L’abject Tissier est le parfait délateur. Il a tout d’abord une dent contre les francs-maçons. C’est ainsi qu’il dénonce au préfet l’inspecteur Poncet acoquiné selon lui avec un autre maçon, Bernigaud, le maire de Branges. Le juge de paix de Louhans est mis dans le même panier. Pire. Selon Tissier, à la préfecture il y a une camarilla de francs-maçons et de socialistes « beaucoup plus qualifiés pour leurs capacités d’agent électoral dévoué que pour leurs capacités intellectuelles ou morales. (…) Une enquête urgente s’impose[1]. »

Bien entendu, il exècre les communistes, les Juifs (et plus tard la résistance), et tout particulièrement un confrère, le docteur Misès, installé à Branges.

E. Misès à Branges. Un descendant de la famille a mis en ligne toute une série de photos que vous pouvez consulter.

Emmanuel Misès est né le 17 juillet 1911 à Botosani (Roumanie). Il est titulaire du diplôme d’État de docteur en médecine (9 juillet 1935)[2] après avoir suivi ses études à Lyon où il fut élève du professeur Léon Bérard, et collaborateur pendant 3 ans et demi d’Auguste Lumière.

Dès le 23 novembre 1935, il ouvre un cabinet à Branges, parfaitement en règle avec la loi du 30 novembre 1892 et avec celle du 26 juillet 1935 sur l’exercice de la médecine.

Sur différents sites vous lirez que le docteur faisait ses visites à cheval. En fait, Misès possède une voiture et donc de l’essence. Tissier, son confrère-délateur, est enragé à ce sujet :

Le 8 août, il demande à l’inspecteur Poncet de ne plus délivrer de bons d’essence au Juif Misès.

La France aux Français, l’essence aux Français !

Le 29 août, Tissier remet le couvert et écrit à Poncet : « Je vous avais signalé il y a quelques jours l’intérêt qu’il y aurait à ne pas délivrer de bons d’essence au juif roumain MYSES, installé à Branges ; vous ne m’avez pas répondu à ce sujet. Depuis ma lettre, je sais qu’il a eu des bons d’essence ; (…) Je pense qu’à partir de maintenant il ne lui sera plus distribué de bons d’essence et que le contingent qui lui était réservé nous sera distribué entre médecins français. Entre confrères, nous ferons l’enquête nécessaire à ce sujet et si par suite d’erreur de vos services, il lui était attribué des bons d’essence, nous vous préviendrons aussitôt. »

Poncet ne prend même pas la peine de répondre à Tissier et se justifie auprès du préfet au sujet de cette essence distribuée au médecin juif.
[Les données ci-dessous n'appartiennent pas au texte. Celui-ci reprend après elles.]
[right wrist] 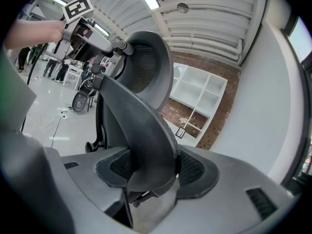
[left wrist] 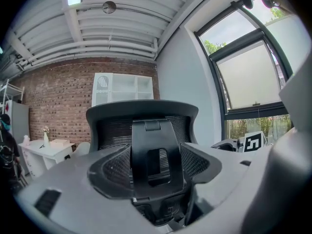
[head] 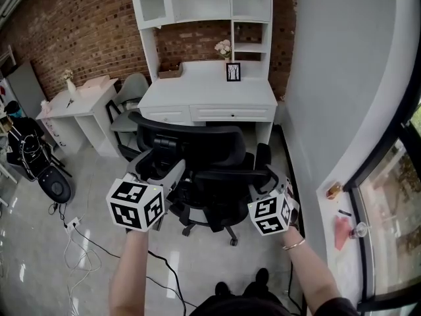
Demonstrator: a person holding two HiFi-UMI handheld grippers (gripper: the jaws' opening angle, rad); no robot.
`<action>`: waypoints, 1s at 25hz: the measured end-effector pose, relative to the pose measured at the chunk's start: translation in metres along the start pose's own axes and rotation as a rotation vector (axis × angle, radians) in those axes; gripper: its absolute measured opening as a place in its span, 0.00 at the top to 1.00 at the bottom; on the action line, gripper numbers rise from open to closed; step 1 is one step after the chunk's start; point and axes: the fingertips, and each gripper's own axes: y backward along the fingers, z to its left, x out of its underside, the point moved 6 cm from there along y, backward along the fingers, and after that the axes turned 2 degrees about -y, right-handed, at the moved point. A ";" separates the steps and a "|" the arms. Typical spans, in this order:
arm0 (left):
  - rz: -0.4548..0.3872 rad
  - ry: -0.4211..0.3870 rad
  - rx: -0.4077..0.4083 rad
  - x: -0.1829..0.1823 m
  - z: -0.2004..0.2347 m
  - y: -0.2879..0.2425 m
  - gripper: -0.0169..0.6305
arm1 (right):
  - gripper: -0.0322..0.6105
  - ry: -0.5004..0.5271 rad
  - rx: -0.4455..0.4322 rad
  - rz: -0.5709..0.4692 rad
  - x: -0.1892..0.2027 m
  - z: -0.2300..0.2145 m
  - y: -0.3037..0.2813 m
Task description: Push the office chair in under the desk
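Observation:
A black mesh office chair [head: 197, 143] stands in front of the white desk [head: 207, 91], its back toward me and its wheeled base out on the floor. My left gripper [head: 176, 170] holds the left side of the chair's back. In the left gripper view the black spine bracket [left wrist: 151, 155] sits between the pads, touched on both sides. My right gripper [head: 264, 184] is on the right side. In the right gripper view the curved back frame [right wrist: 146, 145] is pinched between its pads, with the left gripper [right wrist: 97, 35] showing beyond.
A framed picture [head: 233, 72] and flowers [head: 223, 47] stand on the desk under a white hutch. A second white desk [head: 72, 104] and a grey chair [head: 131, 91] stand to the left. Cables [head: 72, 242] trail on the floor. A grey wall [head: 342, 78] runs close along the right.

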 end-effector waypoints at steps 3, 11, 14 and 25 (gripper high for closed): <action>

L’origine du problème n’est finalement pas le réservoir d’essence de Misès, écrit-il au préfet. Tissier est simplement jaloux et surtout antisémite. Le fonds du problème, c’est une vieille affaire où le médecin de Louhans a été mis à mal. Le 20 mai 1936, Tissier devait vacciner des enfants contre la diphtérie . La vaccination eut pour conséquence d’avoir 69 enfants malades et un mort. Tissier ne voulut pas reconnaître ses torts mais il fut condamné par le tribunal civil de première instance de Louhans, jugement confirmé par la Cour d’Appel de Dijon.

Coup dur pour la carrière de Tissier : par décision préfectorale, il se vit retirer, à partir du 1er janvier 1938, tous les services publics dont il était chargé : protection des enfants du premier âge, vaccination antivariolique, vaccination antidiphtérique, service rural antivénérien, consultations prénatales, assistance médicale gratuite. Cette décision fut rapportée le 13 décembre 1939, uniquement à cause de la pénurie de médecins due à la mobilisation[3]. De son côté, Misès est un bon médecin, très apprécié dans la campagne louhannaise.

Il n’a pas pu bénéficier de dérogation pour continuer à exercer. C’est le docteur Jannin qui prit la suite de son cabinet à Branges, en septembre 1940. Misès avait perdu sa raison de vivre : son travail et ce, parce qu’il était Juif étranger.

Il s’était installé à l’hôtel du commerce. C’est là que cet homme désespéré se donna la mort dans la nuit du 4 au 5 octobre, en prenant une substance toxique. Il avait 29 ans. Il fut inhumé au cimetière du village.

Mauvais médecin, Tissier allait pouvoir redorer son blason et devenir un très bon milicien.    


[1] AD Saône-et-Loire, W120 163 : Lettres anonymes, dénonciations (1940-1945). Lettre de Tissier au préfet, 4 septembre 1940.

[2] Misès a soutenu sa thèse sur « La lipomatose symétrique, multiple »

[3] AD Saône-et-Loire, W120 163 : Lettres anonymes, dénonciations (1940-1945). Lettre de Poncet au préfet, 6 septembre 1940.